Cuando Fred Hiatt, responsable editorial del Washington Post, me ofreció la oportunidad de escribir una columna semanal, la primera persona a la que recurrí en busca de consejo fue David Broder.
Me dirigí al cubículo acristalado de Dave en medio de la redacción. En los tiempos en que solía hacer la visita guiada por el Post de las clases de parvulario de mis hijas, el lugar siempre era el mayor éxito con las madres -- no porque Broder fuera una mega-estrella periodística, que lo era, sino porque la oficina estaba tan asombrosa y peligrosamente a reventar de libros y documentos que pedía a gritos un "día de limpieza".
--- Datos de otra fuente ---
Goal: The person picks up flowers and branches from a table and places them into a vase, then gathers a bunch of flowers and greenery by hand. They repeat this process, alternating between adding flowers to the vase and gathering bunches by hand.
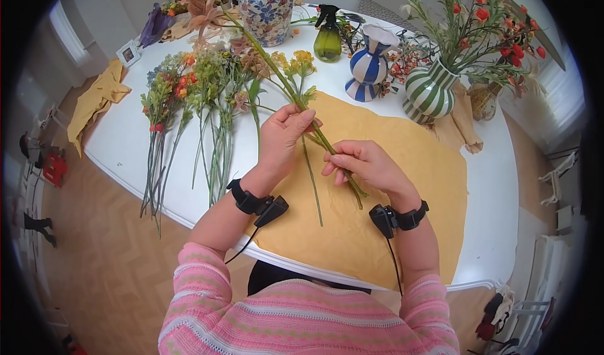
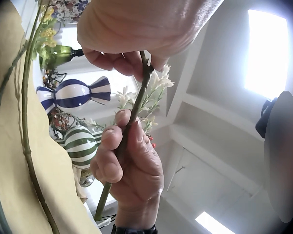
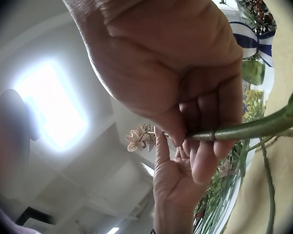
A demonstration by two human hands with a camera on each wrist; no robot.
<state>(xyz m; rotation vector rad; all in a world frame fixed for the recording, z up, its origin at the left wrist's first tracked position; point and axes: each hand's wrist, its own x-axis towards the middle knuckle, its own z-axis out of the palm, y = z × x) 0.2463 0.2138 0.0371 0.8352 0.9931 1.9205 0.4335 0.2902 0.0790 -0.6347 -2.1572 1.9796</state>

Como siempre, sentado en medio del caos, Dave tenía un minuto. Como siempre, Dave puso reparos a la idea de que tuviera algún conocimiento que ofrecer. Como siempre, lo tenía. "No puedo decirte cómo escribir una columna, pero te puedo decir lo que funciona en mi caso", dijo. En primer lugar, dijo, sólo puedes tener una gran idea por cada 750 palabras de columna. En segundo lugar, dijo, no puedes sentarte por las buenas en la oficina y esperar que las Grandes Ideas se conjuren solas. Tenía que salir e informar.
Era Broder clásico, un periodista de raza en realidad.
Antes de mudarme a la soledad de la sección editorial, pasé años enterrada en un escritorio nada más salir del despacho de Broder. Cuando estaba en el edificio en lugar de haciendo alguna crónica, era un torbellino de actividad informativa. "Soy David Broder", decía - y, tras hacer una pausa, se escuchaba, "¡Ah, sí, Senador", "Gracias por volver a mí, Gobernador". El desorden de la oficina de Broder era igualado por el orden de su mente. Devolvía cada llamada telefónica, presentaba con antelación las columnas, llamaba a las puertas -- todo con una energía que habría sorprendido a los de 20 años.
Hacer la crónica de la campaña electoral con Dave era recibir una dosis de modestia. Era un famoso; la gente hacía cola para estrechar su mano y hacerse fotos con él. Y su respuesta fue siempre amable y modesta: ¿De dónde es? Dígame algo de usted.
Sentarse a la mesa en la cafetería del Post con Dave era recibir una dosis de modestia diferente. Qué creéis que va a pasar con tal cosa, preguntaba alguien. En una era de afirmaciones solemnes a tenor de cada cuestión imaginable, Broder estaba dispuesto a decir: "No tengo ni idea". Cuando Dave sí tenía idea, rápidamente se aprendía que era rentable escuchar callados.
En la era de internet, Broder se convirtió en el objetivo favorito de los blogueros de extrema izquierda, que despreciaban su disposición a mirar las cosas desde el punto de vista de las dos partes, su alergia a las indirectas y su tendencia a la moderación. "Su Brodicidad" era su expresión de burla. Con los años, unos cuantos blogueros sarcásticos lo trasladaron a mí, pretendiendo insultar. No podría haber sido un cumplido mayor, aunque inmerecido.